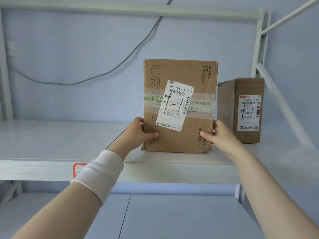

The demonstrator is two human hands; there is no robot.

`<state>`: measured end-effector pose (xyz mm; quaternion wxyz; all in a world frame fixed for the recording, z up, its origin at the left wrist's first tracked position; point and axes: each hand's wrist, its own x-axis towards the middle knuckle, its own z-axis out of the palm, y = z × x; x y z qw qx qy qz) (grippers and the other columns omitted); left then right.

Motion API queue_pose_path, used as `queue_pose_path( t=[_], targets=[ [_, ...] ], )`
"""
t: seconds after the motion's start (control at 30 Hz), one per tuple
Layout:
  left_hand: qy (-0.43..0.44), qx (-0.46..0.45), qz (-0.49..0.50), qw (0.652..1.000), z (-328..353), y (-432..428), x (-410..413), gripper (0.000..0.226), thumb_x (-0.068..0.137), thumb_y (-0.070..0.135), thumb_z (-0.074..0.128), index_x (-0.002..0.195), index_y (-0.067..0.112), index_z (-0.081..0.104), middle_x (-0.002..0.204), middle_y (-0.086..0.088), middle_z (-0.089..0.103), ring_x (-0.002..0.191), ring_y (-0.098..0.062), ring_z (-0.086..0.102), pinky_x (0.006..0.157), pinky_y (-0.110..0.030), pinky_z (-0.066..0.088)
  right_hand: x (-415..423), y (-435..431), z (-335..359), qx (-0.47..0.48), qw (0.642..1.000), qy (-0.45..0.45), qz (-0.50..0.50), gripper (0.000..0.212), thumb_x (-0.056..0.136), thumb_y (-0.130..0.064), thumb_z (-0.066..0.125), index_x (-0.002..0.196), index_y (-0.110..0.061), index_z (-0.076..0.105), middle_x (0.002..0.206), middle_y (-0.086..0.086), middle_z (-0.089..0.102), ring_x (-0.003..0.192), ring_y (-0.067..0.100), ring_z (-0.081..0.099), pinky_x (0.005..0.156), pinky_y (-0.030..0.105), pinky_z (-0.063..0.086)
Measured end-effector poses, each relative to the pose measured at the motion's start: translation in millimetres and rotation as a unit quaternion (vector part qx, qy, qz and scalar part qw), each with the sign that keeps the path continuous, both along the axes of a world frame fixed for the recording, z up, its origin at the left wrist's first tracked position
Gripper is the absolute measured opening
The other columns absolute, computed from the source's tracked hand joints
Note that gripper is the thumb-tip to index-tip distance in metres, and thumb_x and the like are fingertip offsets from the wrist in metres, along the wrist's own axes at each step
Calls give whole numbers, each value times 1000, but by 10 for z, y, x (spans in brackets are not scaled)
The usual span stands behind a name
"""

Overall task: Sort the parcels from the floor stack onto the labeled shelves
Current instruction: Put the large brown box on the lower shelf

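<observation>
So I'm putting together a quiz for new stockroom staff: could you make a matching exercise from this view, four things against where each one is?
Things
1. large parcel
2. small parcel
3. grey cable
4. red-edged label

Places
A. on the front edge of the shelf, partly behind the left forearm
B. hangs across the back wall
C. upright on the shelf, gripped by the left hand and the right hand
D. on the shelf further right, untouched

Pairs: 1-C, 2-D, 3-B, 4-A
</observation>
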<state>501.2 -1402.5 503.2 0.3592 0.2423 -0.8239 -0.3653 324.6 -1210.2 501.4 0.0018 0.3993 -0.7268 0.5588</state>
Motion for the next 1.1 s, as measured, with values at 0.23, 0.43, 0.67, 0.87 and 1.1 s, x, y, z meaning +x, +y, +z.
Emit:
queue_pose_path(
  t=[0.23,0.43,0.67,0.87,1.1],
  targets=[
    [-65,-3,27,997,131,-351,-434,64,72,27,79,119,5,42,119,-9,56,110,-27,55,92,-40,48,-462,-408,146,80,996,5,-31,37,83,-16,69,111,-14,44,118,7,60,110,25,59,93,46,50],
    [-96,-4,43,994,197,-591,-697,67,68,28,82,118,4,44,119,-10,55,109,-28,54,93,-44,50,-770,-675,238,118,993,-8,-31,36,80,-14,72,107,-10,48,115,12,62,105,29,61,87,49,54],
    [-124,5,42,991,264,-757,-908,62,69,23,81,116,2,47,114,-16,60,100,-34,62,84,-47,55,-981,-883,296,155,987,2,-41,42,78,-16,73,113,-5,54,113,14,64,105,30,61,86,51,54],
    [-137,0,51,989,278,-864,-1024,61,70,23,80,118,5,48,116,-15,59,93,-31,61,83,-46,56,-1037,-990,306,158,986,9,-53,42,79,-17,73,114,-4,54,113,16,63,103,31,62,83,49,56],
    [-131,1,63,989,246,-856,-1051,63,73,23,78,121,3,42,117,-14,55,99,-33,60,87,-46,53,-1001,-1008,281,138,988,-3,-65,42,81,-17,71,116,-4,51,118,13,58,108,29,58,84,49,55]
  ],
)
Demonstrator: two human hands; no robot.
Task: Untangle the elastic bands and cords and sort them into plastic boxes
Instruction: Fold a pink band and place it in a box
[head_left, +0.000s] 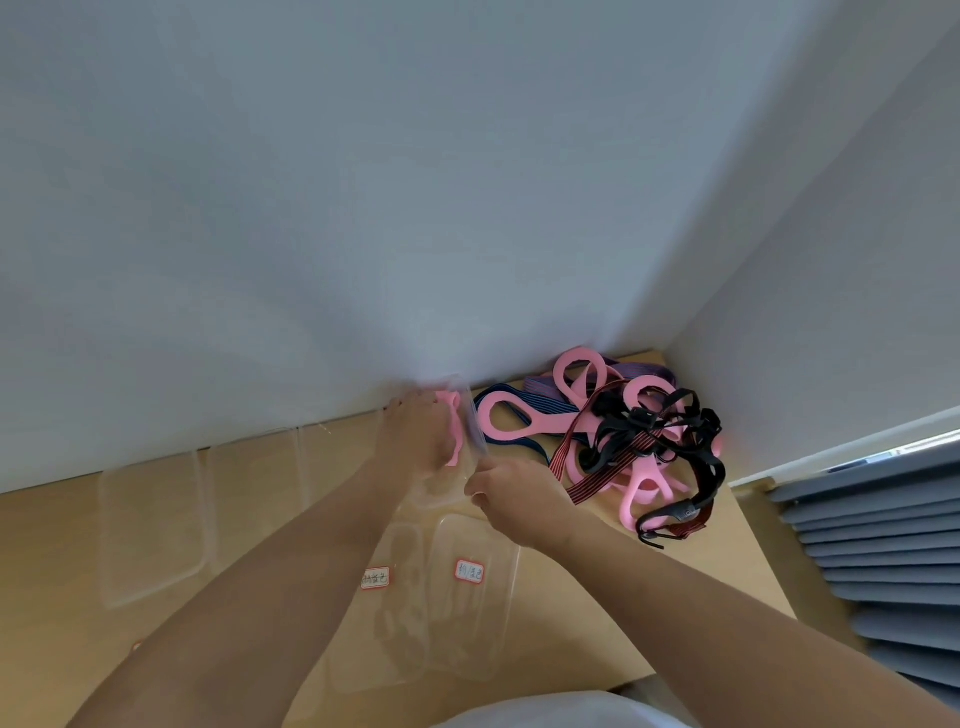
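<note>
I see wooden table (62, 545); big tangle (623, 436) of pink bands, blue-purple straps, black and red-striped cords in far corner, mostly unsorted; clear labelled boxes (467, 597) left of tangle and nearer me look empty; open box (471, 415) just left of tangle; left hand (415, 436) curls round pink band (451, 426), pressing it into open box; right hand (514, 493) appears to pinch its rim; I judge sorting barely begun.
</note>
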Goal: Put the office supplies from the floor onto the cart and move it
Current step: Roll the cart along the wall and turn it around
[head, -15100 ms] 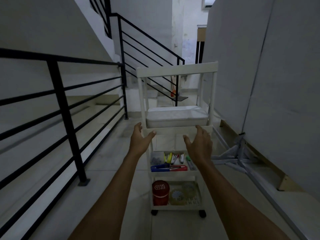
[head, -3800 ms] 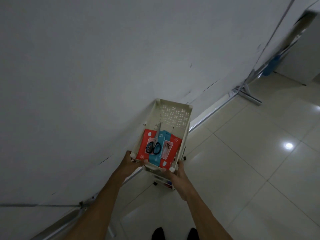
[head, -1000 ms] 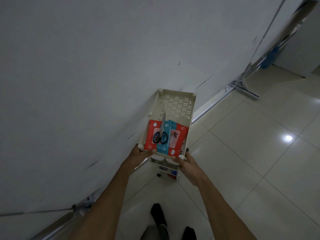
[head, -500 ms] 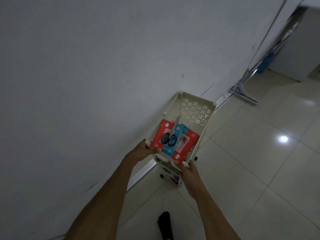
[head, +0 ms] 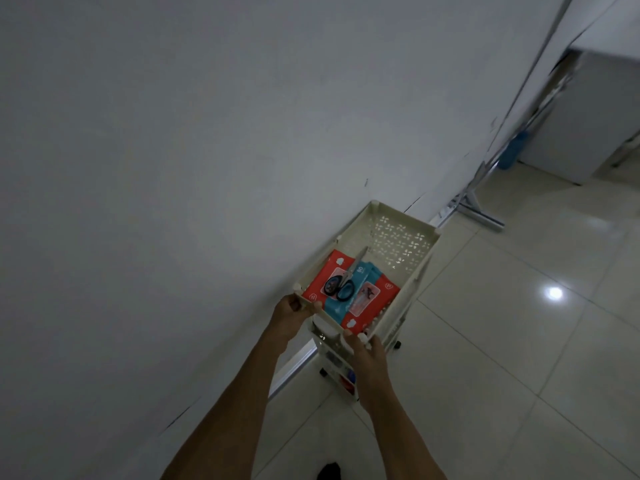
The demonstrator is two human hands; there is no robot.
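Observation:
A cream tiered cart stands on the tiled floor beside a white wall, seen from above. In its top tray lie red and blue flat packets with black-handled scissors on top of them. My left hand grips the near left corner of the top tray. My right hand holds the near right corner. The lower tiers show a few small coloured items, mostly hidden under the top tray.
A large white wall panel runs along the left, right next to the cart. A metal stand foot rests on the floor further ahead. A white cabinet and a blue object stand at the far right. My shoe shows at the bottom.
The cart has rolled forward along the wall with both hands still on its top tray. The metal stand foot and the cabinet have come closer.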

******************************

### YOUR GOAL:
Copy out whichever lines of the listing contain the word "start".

### EXPECTED ANSWER:
t: seconds after the motion's start (control at 30 Hz), one per tuple
Measured end-effector poses, each relative to the pose measured at the motion's start: translation in millimetres and rotation as a unit quaternion (vector part qx, qy, qz and scalar part qw), each with the sign that keeps the path continuous, both along the axes of a world frame fixed for the recording, z up, its origin at the left wrist's first tracked position

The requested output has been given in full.